Package 'varband'

Title: Variable Banding of Large Precision Matrices
Description: Implementation of the variable banding procedure for modeling local dependence and estimating precision matrices that is introduced in Yu & Bien (2016) and is available at <https://arxiv.org/abs/1604.07451>.
Authors: Guo Yu [aut, cre]
Maintainer: Guo Yu <[email protected]>
License: GPL-3
Version: 0.9.1
Built: 2024-08-24 04:15:13 UTC
Source: https://github.com/hugogogo/varband

Help Index


Generate an autoregressive model.

Description

Generate lower triangular matrix with strict bandwidth. See, e.g., Model 1 in the paper.

Usage

ar_gen(p, phi_vec)

Arguments

p

the dimension of L

phi_vec

a K-dimensional vector for off-diagonal values

Value

a p-by-p strictly banded lower triangular matrix

Examples

true_ar <- ar_gen(p = 50, phi = c(0.5, -0.4, 0.1))

Generate a model with block-diagonal structure

Description

Generate a model with block-diagonal structure

Usage

block_diag_gen(p)

Arguments

p

the dimension of L

Value

a p-by-p lower triangular matrix with block-diagonal structure from p/4-th row to 3p/4-th row

Examples

set.seed(123)
true_L_block_diag <- block_diag_gen(p = 50)

Plot the sparsity pattern of a square matrix

Description

Black, white and gray stand for positive, zero and negative respectively

Usage

matimage(Mat, main = NULL)

Arguments

Mat

A matrix to plot.

main

A plot title.

Examples

set.seed(123)
p <- 50
n <- 50
phi <- 0.4
true <- varband_gen(p = p, block = 5)
matimage(true)

Generate random samples.

Description

Generate n random samples from multivariate Gaussian distribution N(0, (L^TL)^-1)

Usage

sample_gen(L, n)

Arguments

L

p-dimensional inverse Cholesky factor of true covariance matrix.

n

number of samples to generate.

Value

returns a n-by-p matrix with each row a random sample generated.

Examples

set.seed(123)
true <- varband_gen(p = 50, block = 5)
x <- sample_gen(L = true, n = 100)

Compute the varband estimate for a fixed tuning parameter value with different penalty options.

Description

Solves the main optimization problem in Yu & Bien (2017):

minL2r=1pLrr+tr(SLLT)+lamr=2pPr(Lr.)min_L -2 \sum_{r=1}^p L_{rr} + tr(SLL^T) + lam * \sum_{r=2}^p P_r(L_{r.})

where

Pr(Lr.)==2r1(m=1wm2Lrm2)1/2P_r(L_{r.}) = \sum_{\ell = 2}^{r-1} \left(\sum_{m=1}^\ell w_{\ell m}^2 L_{rm}^2\right)^{1/2}

or

Pr(Lr.)==1r1LrP_r(L_{r.}) = \sum_{\ell = 1}^{r-1} |L_{r\ell}|

Usage

varband(S, lambda, init, K = -1L, w = FALSE, lasso = FALSE)

Arguments

S

The sample covariance matrix

lambda

Non-negative tuning parameter.

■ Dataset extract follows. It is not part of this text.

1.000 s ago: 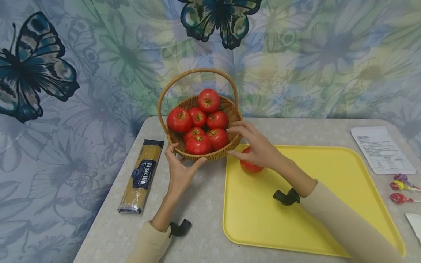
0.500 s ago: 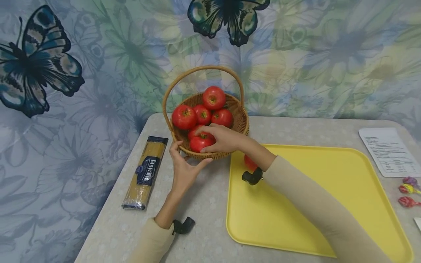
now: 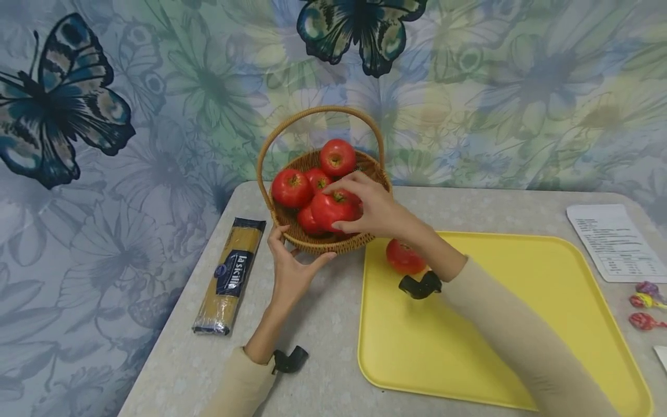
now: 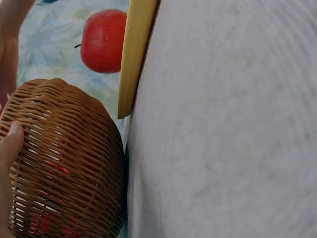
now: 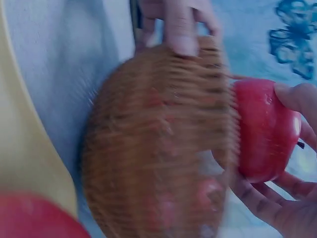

Controls sparsity level.

init

Initial estimate of L. Default is a closed-form diagonal estimate of L.

K

Integer between 0 and p - 1 (default), indicating the maximum bandwidth in the resulting estimate. A small value of K will result in a sparse estimate and small computing time.

w

Logical. Should we use weighted version of the penalty or not? If TRUE, we use general weight. If FALSE, use unweighted penalty. Default is FALSE.

lasso

Logical. Should we use l1 penalty instead of hierarchical group lasso penalty? Note that by using l1 penalty, we lose the banded structure in the resulting estimate. Default is FALSE.

Details

The function decomposes into p independent row problems, each of which is solved by an ADMM algorithm. see paper for more explanation.

Value

Returns the variable banding estimate of L, at most K banded, where L^TL = Omega.

See Also

varband_path varband_cv

Examples

set.seed(123)
n <- 50
true <- varband_gen(p = 50, block = 5)
x <- sample_gen(L = true, n = n)
S <- crossprod(scale(x, center = TRUE, scale = FALSE)) / n
init <- diag(1/sqrt(diag(S)))
# unweighted estimate
L_unweighted <- varband(S, lambda = 0.1, init, w = FALSE)
# at most 10-banded unweighted estimate
L_unweighted_K10 <- varband(S, lambda = 0.1, init, w = FALSE, K = 10)
# weighted estimate
L_weighted <- varband(S, lambda = 0.1, init, w = TRUE)
# lasso estimate
L_lasso <- varband(S, lambda = 0.1, init, w = TRUE, lasso = TRUE)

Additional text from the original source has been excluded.